WHAT THE EXERCISE ASKS
Gather the lines below that include the string "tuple", copying each in full.

DATA TO USE
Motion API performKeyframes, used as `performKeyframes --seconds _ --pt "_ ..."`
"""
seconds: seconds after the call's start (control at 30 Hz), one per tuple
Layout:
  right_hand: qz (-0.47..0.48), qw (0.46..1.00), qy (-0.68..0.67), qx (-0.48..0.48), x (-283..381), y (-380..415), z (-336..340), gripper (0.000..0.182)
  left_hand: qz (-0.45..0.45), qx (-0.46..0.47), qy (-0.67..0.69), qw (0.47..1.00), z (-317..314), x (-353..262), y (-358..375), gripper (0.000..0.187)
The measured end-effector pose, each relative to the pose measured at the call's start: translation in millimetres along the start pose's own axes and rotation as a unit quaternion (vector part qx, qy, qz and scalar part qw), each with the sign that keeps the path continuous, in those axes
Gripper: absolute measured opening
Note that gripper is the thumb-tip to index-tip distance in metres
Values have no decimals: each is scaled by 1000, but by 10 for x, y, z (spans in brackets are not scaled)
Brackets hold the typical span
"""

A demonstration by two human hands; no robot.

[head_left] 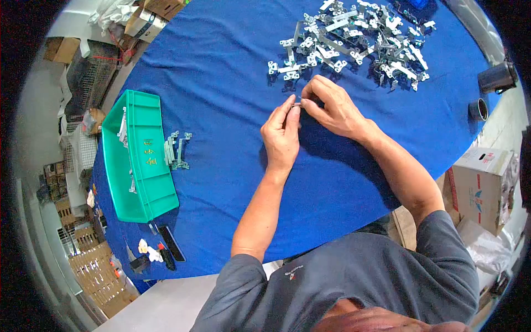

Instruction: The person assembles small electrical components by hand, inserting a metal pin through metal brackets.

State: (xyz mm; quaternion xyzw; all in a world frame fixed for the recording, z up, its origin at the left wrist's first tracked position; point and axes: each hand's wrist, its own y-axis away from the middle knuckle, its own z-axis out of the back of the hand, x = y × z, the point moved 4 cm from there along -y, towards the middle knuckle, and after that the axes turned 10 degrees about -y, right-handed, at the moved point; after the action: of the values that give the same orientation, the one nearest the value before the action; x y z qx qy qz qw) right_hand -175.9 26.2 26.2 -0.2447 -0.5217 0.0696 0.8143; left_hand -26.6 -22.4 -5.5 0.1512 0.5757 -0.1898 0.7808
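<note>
My left hand [281, 135] is closed, with thumb and fingertips pinched together over the blue cloth. At its fingertips my right hand [334, 108] is also closed, its thumb and forefinger meeting the same spot. A thin small piece [298, 104] shows between the two hands, but most of it is hidden by the fingers and its kind is not clear. Just beyond the hands spreads a large pile of silvery metal brackets [337, 25], with several lying loose at its near edge.
A green plastic bin [152, 191] at left holds brackets and small brass-coloured pieces [150, 161]. More brackets [176, 150] lie beside it. A phone [172, 243] rests near the table edge. A dark cup [478, 110] and a black container [497, 77] stand at right.
</note>
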Motion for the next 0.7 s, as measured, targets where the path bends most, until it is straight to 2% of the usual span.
performKeyframes --seconds 0.07,0.1,0.17,0.23,0.3,0.33,0.43,0.57,0.6,0.67,0.7 --pt "-5 1000 -5 0 -6 9 -10 13 -159 -71 -163 971 48 -136 -11 25" --pt "-9 1000 -11 -1 -9 8 -16 13 -160 -71 -164 971 39 -129 -16 25" --pt "-16 1000 -15 -9 -9 3 3 13 -237 -84 -204 946 1 -167 11 23" --pt "-23 999 -19 -17 5 -1 33 13 -225 -77 -208 949 -5 -188 16 23" --pt "-85 992 -93 -28 -18 5 59 14 -214 -68 -213 951 -8 -207 19 24" --pt "-83 992 -94 -28 -30 4 61 14 -190 -64 -206 958 -1 -200 14 23" --pt "-184 957 -211 -77 -231 22 50 19 -157 -66 -185 968 42 -206 7 23" --pt "-188 962 -187 -61 -355 44 35 19 -139 -97 -160 972 211 -207 -64 23" --pt "-128 982 -129 -58 -327 33 38 19 -133 -113 -174 969 332 -183 -96 23" --pt "-181 968 -170 -38 -338 43 10 19 -226 -154 -298 914 565 -213 -121 23" --pt "-191 966 -171 -39 -326 44 10 18 -215 -177 -336 900 721 -221 -113 19"
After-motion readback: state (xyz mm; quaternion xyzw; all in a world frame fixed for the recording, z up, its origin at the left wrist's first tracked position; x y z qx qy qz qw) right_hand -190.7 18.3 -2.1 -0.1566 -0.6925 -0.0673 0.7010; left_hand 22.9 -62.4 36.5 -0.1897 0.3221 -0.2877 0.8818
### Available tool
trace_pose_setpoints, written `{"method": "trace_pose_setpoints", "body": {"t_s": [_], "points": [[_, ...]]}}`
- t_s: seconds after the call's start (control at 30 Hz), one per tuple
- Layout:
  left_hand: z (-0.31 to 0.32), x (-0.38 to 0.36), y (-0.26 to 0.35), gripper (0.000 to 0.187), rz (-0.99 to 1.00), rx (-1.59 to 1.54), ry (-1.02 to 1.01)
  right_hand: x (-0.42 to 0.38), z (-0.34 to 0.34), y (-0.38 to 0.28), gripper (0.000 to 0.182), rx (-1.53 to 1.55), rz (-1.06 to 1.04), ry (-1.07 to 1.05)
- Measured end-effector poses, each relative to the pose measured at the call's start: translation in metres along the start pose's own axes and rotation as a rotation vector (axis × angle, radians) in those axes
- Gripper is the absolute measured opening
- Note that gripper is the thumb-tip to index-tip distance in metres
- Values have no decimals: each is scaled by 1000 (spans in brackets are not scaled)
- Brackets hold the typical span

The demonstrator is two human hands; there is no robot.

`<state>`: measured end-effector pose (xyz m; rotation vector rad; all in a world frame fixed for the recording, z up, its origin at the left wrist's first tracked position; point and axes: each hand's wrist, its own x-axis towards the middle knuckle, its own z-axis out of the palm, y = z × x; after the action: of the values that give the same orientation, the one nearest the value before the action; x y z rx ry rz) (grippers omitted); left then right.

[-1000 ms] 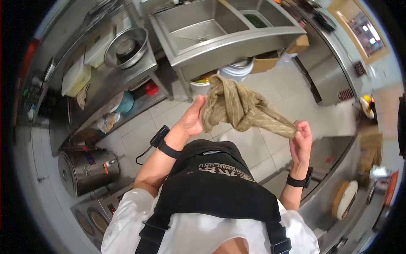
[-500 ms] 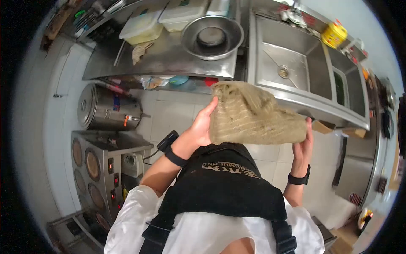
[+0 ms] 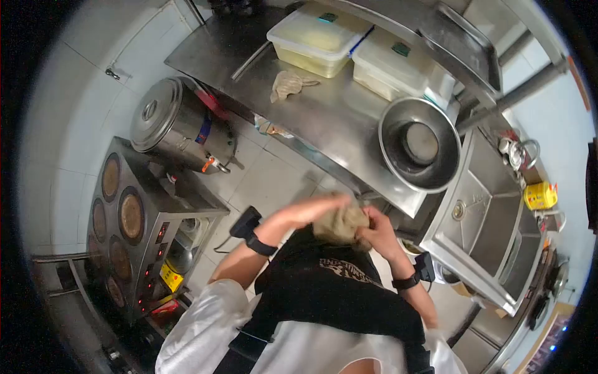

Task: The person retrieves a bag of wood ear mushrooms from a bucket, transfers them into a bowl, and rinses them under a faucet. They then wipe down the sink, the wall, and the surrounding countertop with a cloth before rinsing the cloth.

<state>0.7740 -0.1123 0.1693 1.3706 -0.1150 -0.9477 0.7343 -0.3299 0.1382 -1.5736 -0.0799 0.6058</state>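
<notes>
In front of the black apron bib, close to the chest, an olive-brown ribbed cloth (image 3: 340, 225) was gathered into a tight bundle and was pressed between the two hands. The left hand (image 3: 317, 207) was laid flat along the upper left side of the bundle, fingers stretched out rather than curled, while the right hand (image 3: 374, 228) was closed around its right side, so that the cloth was held by both. A black band was worn on each wrist. Just beyond the hands, a long stainless-steel worktable (image 3: 324, 118) was seen, on which a large round steel bowl (image 3: 419, 144) was set near the right end, with two lidded pale plastic tubs (image 3: 319, 37) placed further back and a crumpled beige rag (image 3: 286, 83) left lying between them and the table's front edge. To the right of the table a deep steel sink basin (image 3: 492, 218) was fitted, and a yellow bottle (image 3: 539, 195) was stood at its far rim. On the floor to the left, a lidded steel urn (image 3: 171, 128) was positioned
</notes>
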Motion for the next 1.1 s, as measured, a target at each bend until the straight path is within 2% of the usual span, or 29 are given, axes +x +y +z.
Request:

RESULT OF THIS TASK
seconds: seconds after the call's start (control at 30 Hz), one per tuple
- t_s: seconds after the call's start (control at 30 Hz), one per tuple

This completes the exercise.